EXERCISE>
When the string "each" is part of a line in the data below, report the whole line.

SUPPLIED DATA>
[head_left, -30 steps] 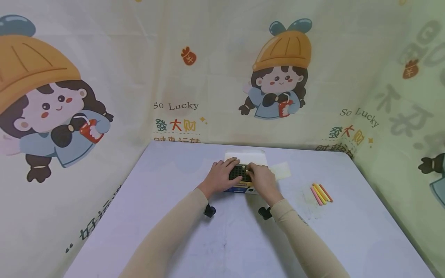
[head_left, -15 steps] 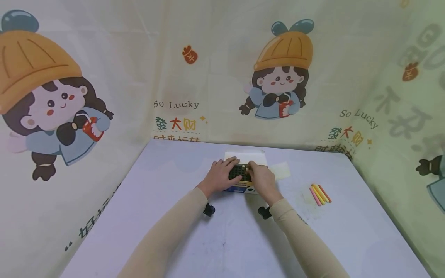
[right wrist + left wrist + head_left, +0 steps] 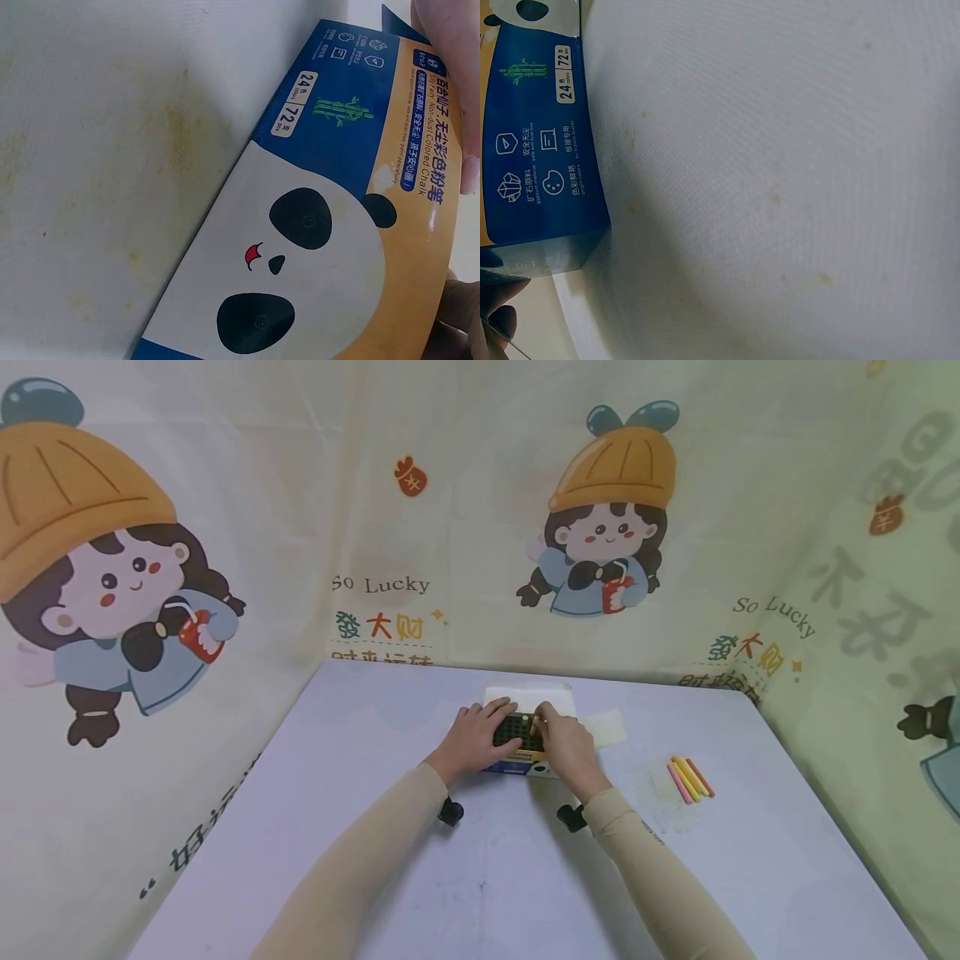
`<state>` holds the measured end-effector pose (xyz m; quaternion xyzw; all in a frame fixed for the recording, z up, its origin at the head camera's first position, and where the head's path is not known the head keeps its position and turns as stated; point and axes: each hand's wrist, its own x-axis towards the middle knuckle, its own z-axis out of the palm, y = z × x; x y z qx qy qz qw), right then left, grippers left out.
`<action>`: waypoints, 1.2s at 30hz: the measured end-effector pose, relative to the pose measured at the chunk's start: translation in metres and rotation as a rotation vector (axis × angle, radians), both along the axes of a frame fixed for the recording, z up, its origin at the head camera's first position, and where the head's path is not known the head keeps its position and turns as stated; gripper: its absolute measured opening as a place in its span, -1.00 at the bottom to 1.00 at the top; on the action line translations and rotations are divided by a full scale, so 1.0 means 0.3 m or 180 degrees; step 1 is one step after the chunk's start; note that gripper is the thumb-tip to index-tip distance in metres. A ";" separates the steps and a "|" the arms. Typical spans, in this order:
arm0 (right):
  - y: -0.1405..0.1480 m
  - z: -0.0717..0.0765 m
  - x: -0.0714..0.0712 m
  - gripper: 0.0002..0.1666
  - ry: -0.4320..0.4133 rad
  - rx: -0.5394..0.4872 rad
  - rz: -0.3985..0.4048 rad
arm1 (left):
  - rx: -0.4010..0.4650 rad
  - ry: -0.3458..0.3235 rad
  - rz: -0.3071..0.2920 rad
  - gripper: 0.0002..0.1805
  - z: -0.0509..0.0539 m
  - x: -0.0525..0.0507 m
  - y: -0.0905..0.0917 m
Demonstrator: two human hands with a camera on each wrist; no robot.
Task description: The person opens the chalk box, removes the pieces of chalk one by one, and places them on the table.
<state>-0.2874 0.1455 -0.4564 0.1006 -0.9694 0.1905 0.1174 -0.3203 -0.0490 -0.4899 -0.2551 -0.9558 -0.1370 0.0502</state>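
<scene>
One chalk box (image 3: 514,768), on the pale table (image 3: 300,860). My left hand (image 3: 474,739) lies spread across its left end; my right hand (image 3: 568,748) pinches a pale chalk stick (image 3: 534,725) at the dark holed tray (image 3: 512,732).

A cloth-walled booth (image 3: 780,485): cartoon-printed fabric (image 3: 480,543) hangs on 3 sides of a table (image 3: 780,877)
</scene>
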 end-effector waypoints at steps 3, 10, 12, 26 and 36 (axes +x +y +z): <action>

WRITTEN RESPONSE>
`<state>` holds the measured end-effector pose (xyz m; quaternion xyzw; all in a frame fixed for the recording, z up, its origin at the head camera's first position, and where the head's path is not known the head keeps its position and turns as stated; point and axes: each hand's wrist, its own x-axis towards the middle knuckle, its own z-axis out of the palm, y = z × x; x y z qx qy qz qw), right then left, grippers left out.
Demonstrator: two human hands with a camera on each wrist; no robot.

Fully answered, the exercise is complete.